Haskell, del.icio.us, and JSON

Paul R. Brown @ 2008-01-27T00:35:15Z

I'd like to add both a sidebar with my bookmarks and some per-entry chrome for posts bookmarked on del.icio.us, but I don't want to use client-side Javascript to do it. The alternative is to pull, cache, and manage the data on the server side. As a prototype, I whipped up a simple Haskell program that uses the del.icio.us JSON APIs (for posts and for URLs), and it contained a couple of surprising detours.

Some Haskell

First up, some Haskell. After going shopping on Hackage, I installed Network.HTTP, Thomas DuBuisson's pureMD5 package, and the JSON package from Masahiro Sakai and Jun Mukai (cabalized version is here).
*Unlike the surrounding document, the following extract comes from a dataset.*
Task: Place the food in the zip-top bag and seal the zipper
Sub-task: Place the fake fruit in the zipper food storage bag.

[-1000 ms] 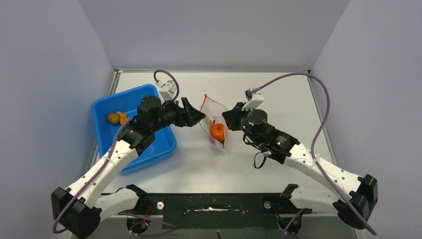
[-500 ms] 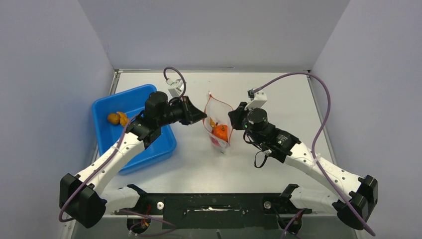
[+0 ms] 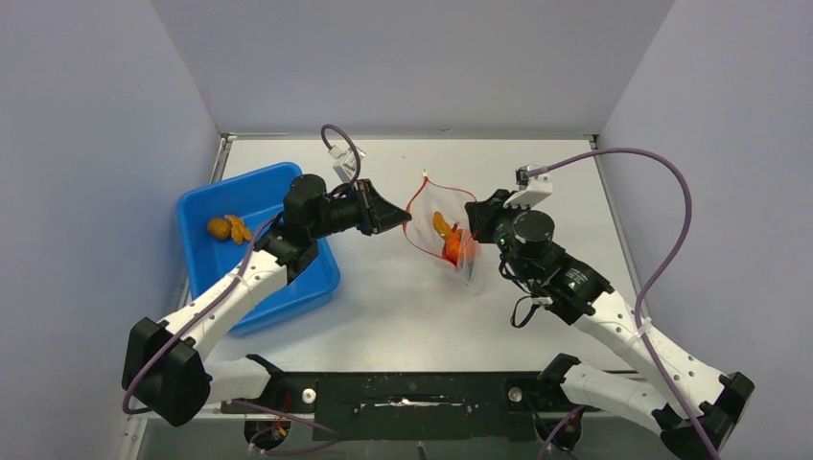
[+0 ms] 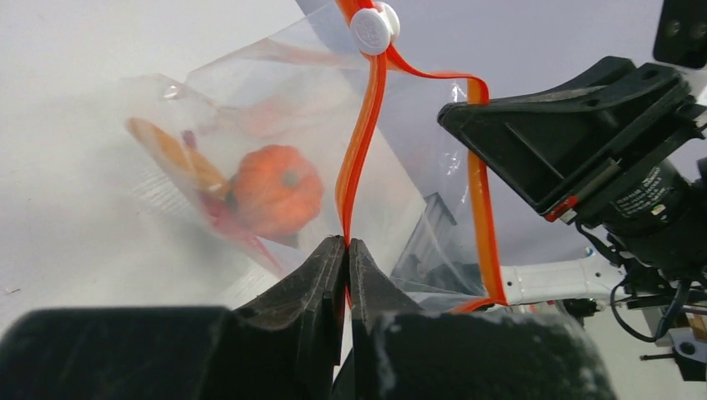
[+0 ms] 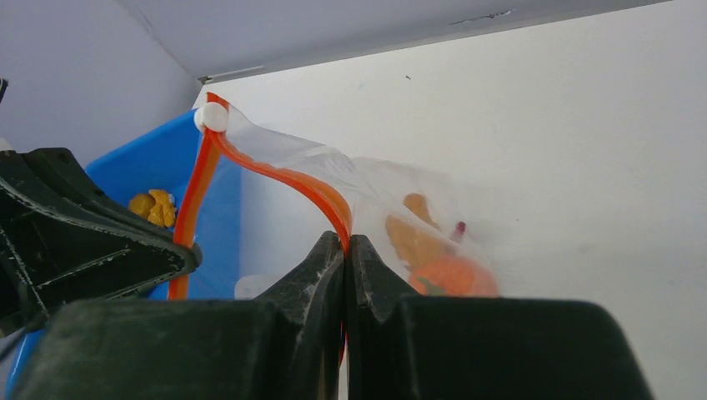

Like all code that builds on a decent set of libraries, the Haskell code to hit del.icio.us is straightforward; full source is here, so I'll just post some fragments below to give a flavor of the code.

Create a structure to hold the data:

data DeliciousBookmark = DeliciousBookmark { bookmark_url :: String
                                           , description :: String
                                           , tags :: [String] }
                         deriving ( Show, Eq, Ord )

Build the request:

bookmarks_fragment :: String
bookmarks_fragment = "http://del.icio.us/feeds/json/"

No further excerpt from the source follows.